3. Return a unique_ptr<vector<int>>. It's now clear who deletes it, but we still have the other problems.
4. Take a vector<int> as a reference parameter. The getter can push_back() and the caller can decide whether to reserve() the space. However, what should the getter do if the passed-in vector is non-empty? Append? Overwrite by clearing it first? Assert that it's empty? It would be nice if the signature of the function allowed only a single interpretation.
5. Pass a begin and end iterator. Now we need to return the number of items actually written (which might be smaller than desired), and the caller needs to be careful not to access items that were never written to.
6. Have the getter take an iterator, and the caller can pass an insert_iterator.
7. Give up and just pass a char *. :)

Answer 1

In C++11, where move semantics is supported for standard containers, you should go with option 1.

It makes the signature of your function clear, communicating that you just want a vector of integers to be returned, and it will be efficient, because no copy will be issued: the move constructor of std::vector will be invoked (or, most likely, Named Return Value Optimization will be applied, resulting in no move and no copy):

std::vector<int> foo()
{
    std::vector<int> v;
    // Fill in v...
    return v;
}

This way you won't have to deal with issues such as ownership, unnecessary dynamic allocations, and other stuff which are just polluting the simplicity of your problem: returning a bunch of integers.

In C++03, you may want to go with option 4 and take an lvalue reference to a non-const vector: standard containers in C++03 are not move-aware, and copying a vector may be expensive.
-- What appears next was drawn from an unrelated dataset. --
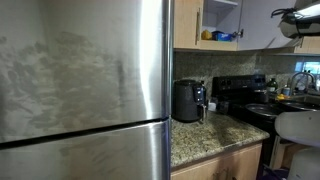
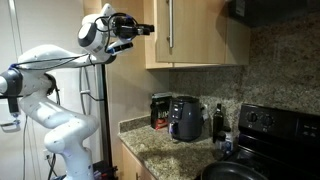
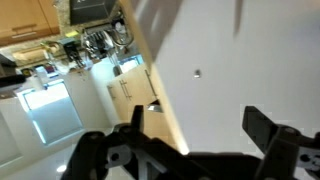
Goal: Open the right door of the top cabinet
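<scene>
The gripper [image 2: 143, 28] hangs high at the end of the white arm [image 2: 50, 100], just beside the left edge of the top cabinet [image 2: 152, 50] and level with the upper part of its doors. In the wrist view the gripper [image 3: 200, 135] is spread wide, its 2 dark fingers [image 3: 262, 125] well apart with nothing between them. The right door [image 2: 200, 35] shows as a flat light-tan panel with a slim silver handle [image 2: 168, 25] along its left edge; the gripper is near that handle, but I cannot tell whether it touches anything. In an exterior view the top cabinet [image 1: 187, 22] shows a white shelved interior [image 1: 225, 20] with yellow items [image 1: 209, 35] on a shelf; which door stands open there is not clear. Below runs a speckled granite countertop [image 2: 165, 145] on a base cabinet [image 1: 225, 165] of the same wood. On the countertop stand a red box [image 2: 160, 110], a dark air fryer [image 2: 185, 118] and a bottle [image 2: 218, 120], with a black stove [image 2: 270, 125] beside them. A mottled stone backsplash [image 2: 285, 70] covers the wall, and a stainless refrigerator [image 1: 80, 80] fills the near side.
</scene>
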Tool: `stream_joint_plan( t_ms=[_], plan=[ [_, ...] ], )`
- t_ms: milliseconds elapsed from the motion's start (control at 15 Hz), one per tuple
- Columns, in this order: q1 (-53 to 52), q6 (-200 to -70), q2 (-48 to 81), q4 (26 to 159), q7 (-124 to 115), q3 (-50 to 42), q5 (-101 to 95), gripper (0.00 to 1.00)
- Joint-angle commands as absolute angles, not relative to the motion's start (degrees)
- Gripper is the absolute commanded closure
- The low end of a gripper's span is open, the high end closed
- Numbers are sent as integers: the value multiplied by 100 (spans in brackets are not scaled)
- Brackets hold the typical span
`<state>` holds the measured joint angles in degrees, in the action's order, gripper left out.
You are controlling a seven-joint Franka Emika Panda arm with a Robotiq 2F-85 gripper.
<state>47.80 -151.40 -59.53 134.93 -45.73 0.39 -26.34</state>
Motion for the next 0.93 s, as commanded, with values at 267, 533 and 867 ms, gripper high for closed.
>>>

Thus:

void foo(std::vector<int>& v)
{
    // Fill in v...
}

However, even in that case, you should consider whether this penalty is really significant for your use cases. If it is not, you may well opt for a clearer function signature at the expense of some CPU cycles.

Also, C++03 compilers are capable of performing Named Return Value Optimization, so even though in theory a temporary should be copy-constructed from the value you return, in practice no copying is likely to happen.

Answer 2

You wrote it yourself:

... This is why STL algorithms typically avoid allocating memory, instead wanting it passed in

except that STL algorithms don't typically "want memory passed in", they operate on iterators instead. This is specifically to decouple the algorithm from the container, giving rise to:

option 8

decouple the value generation from both the use and storage of those values, by returning an input iterator.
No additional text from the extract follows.